“Mantra for a Loser” By: Robin Wyatt Dunn

Thursday was out to get me, the swine of this city angry for my skin and bone. They knew I was a disaster waiting to happen. They knew I was apocalyptic, moronic, syphilitic even. I was a monster, on acid, flat broke, new in town, owning too many pairs of pants.
Why Thursday? Was it something to do with Thor? Something to do with Los Angeles?

The barista, my imaginary girlfriend, told it to me straight:

“What are you staring at?”

“You, I’m staring at you, apparently.”

“Apparently?”

“So it would appear.”

“Are you okay?”

I smile and fail, so I try again: just stretch your lips over your teeth, monkeybrain. She moves away from me a few paces.

“I’m housebroken I swear,” I say.

“Okay,” she says, and goes back to making a latte.

I put sugar in my coffee and go out onto the street which is when the homeless black man throws the Slurpie remnants in his cup into my face, drenching my white shirt and sticking to my glasses with its blue sugar. He glares at me, daring me to make a move. I do absolutely nothing. The homeless man continues on his way.

I have decided that I am invincible. I am your salvation. I am what you need. I am the answer, the answer to the question: What is the answer? Me. All solipsistic logics originate and end with my bipedal body here on Earth. It’s not a parallel universe, some fucked-up unending recursivity, Alice in Wonder-Hoo-Hoos, or the Red King’s (or your) dream, it’s merely Enlightenment. Wisdom, in a broadside, courtesy of yours truly.

What soothes me as I walk back to my apartment is the knowledge that I am not crying in public. I may be blue now, and my glasses may be sticky for the next few weeks, but I am in control. This is really happening, I tell myself. Just go with it.

Have you ever realized that you’re never going to make it? That all your beautiful lies you’ve told yourself since puberty have finally evaporated? For those of you who are still lying to yourselves in large ways, let me help you out. I told you, I am on the other side of your mirror. Need help? Have you been thinking something special? No. I will help. Remember:
 
A) You are not beautiful.
B) You are not talented.
C) You are not unique.
D) You have not been, are not now, and will never be famous, even for 15 minutes.
E) You are a loser, and this is okay.
 

If you’re a man, you remember that time you realized that you were never going to get into a supermodel’s panties. It was a good day for you. You thought long and hard, and told yourself: I too can settle for pretty over beautiful. If you got there quick, you married the girl. Smart move. If you waited longer, you arrived at: I too can settle for plain over pretty. If you were smart, you married the girl (or guy). This is how life works. You manage your expectations, you make lots of extra room in your brain’s basement for new disappointments.
There’s all kinds of them! You learn every day how life in the “Promised Land” (whatever land that may be, there’s more than several) can suck new kinds of balls. If you’re a woman, or gay, I understand how a day sucking balls might be construed to be a good thing. Let’s assume, though, that it’s not, and that that’s okay! Days spent with strangers’ nuts in your mouth is not the end! You will figure this out.
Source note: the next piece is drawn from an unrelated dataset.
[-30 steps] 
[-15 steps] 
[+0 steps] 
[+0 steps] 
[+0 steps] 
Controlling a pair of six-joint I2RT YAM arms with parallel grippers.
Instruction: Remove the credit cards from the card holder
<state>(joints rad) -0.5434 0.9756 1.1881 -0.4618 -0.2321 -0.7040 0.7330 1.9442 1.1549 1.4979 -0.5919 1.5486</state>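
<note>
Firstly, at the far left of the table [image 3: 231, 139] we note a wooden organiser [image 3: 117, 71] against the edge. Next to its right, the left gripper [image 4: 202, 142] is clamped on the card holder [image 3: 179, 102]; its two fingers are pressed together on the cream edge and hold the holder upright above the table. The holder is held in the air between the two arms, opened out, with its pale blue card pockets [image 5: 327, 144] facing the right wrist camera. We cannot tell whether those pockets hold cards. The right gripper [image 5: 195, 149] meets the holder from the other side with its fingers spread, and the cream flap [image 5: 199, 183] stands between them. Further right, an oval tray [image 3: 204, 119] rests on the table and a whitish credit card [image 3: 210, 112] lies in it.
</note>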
I get into the shower back at my apartment and remind myself that I’m not yet homeless, do not have cancer, and can still get hard. I remind myself that it’s okay to jerk off in a shower that you share with your neighbors: that’s what drains are for. I wonder, idly, whether my semen will contribute to the mildew colony in the shower closet. I tell myself: I am a man.

Some of you are wondering: what is manhood? I’m glad you are wondering this. Many forget that a huge part of successful manhood is embracing your bland, functional qualities. If you retain the use of both legs, rejoice. You remain a mobile biped. You can forage for food, and eat it ― quite successfully, too, if you have retained some teeth. This too shall pass. This too is a joyful gift from the Great White Spaghetti Monster in the Sky. Also, if you’re not deaf, you probably have the ability to talk. You can communicate with your fellow bipeds: men, women, children, and sexually ambiguous people. It can be fascinating to do this, and it’s good for your mental health.

After showering and putting on a clean shirt, I remind myself that if I were homeless again for some period, I too might be reduced to throwing Slurpies at passerby. I take a deep breath, walk outside, deliberately do not buy cigarettes, do not pass Go or collect any money, and walk back to the coffee shop to flirt unsuccessfully with the pretty barista.

Remember: your kidneys process poisons. You can breathe air, and digest both meats and vegetables. Your ancestors killed all kinds of people in various places on Earth. You are a beautiful loser.